_To do:_
Using the data beneath this instruction, retype only the lines from the one that contains "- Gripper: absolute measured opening" down to the one that contains "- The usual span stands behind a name", both included, exactly as they appear.

(Material provided Opens)

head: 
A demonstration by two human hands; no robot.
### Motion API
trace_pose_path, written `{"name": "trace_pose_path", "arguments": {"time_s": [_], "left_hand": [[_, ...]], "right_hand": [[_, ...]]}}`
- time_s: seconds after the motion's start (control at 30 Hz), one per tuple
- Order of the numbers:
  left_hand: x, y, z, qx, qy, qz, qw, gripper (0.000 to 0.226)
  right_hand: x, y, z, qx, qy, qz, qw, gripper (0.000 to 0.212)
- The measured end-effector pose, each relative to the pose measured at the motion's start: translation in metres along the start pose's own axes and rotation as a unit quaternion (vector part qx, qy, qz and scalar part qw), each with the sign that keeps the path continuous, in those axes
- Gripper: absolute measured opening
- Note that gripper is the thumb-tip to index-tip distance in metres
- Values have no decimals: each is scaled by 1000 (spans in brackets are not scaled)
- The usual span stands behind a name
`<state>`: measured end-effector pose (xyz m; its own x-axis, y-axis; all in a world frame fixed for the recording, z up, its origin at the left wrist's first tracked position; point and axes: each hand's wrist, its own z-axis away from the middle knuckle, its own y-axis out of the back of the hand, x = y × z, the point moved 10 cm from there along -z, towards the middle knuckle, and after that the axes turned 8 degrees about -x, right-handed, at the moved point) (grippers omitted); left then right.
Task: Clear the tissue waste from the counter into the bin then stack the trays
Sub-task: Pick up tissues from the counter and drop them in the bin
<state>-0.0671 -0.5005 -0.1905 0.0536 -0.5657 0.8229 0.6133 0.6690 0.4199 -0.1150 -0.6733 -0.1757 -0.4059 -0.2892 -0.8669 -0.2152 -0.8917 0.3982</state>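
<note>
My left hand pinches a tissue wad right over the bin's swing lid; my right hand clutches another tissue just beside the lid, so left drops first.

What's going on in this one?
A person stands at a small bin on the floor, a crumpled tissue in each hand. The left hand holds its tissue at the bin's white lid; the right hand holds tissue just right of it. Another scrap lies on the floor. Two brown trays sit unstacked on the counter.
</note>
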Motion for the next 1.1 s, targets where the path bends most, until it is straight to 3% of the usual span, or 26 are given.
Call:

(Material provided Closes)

_Output for this task:_
- Gripper: absolute measured opening
- Note that gripper is the thumb-tip to index-tip distance in metres
- Values have no decimals: each is scaled by 1000 (spans in brackets are not scaled)
- The usual span stands behind a name

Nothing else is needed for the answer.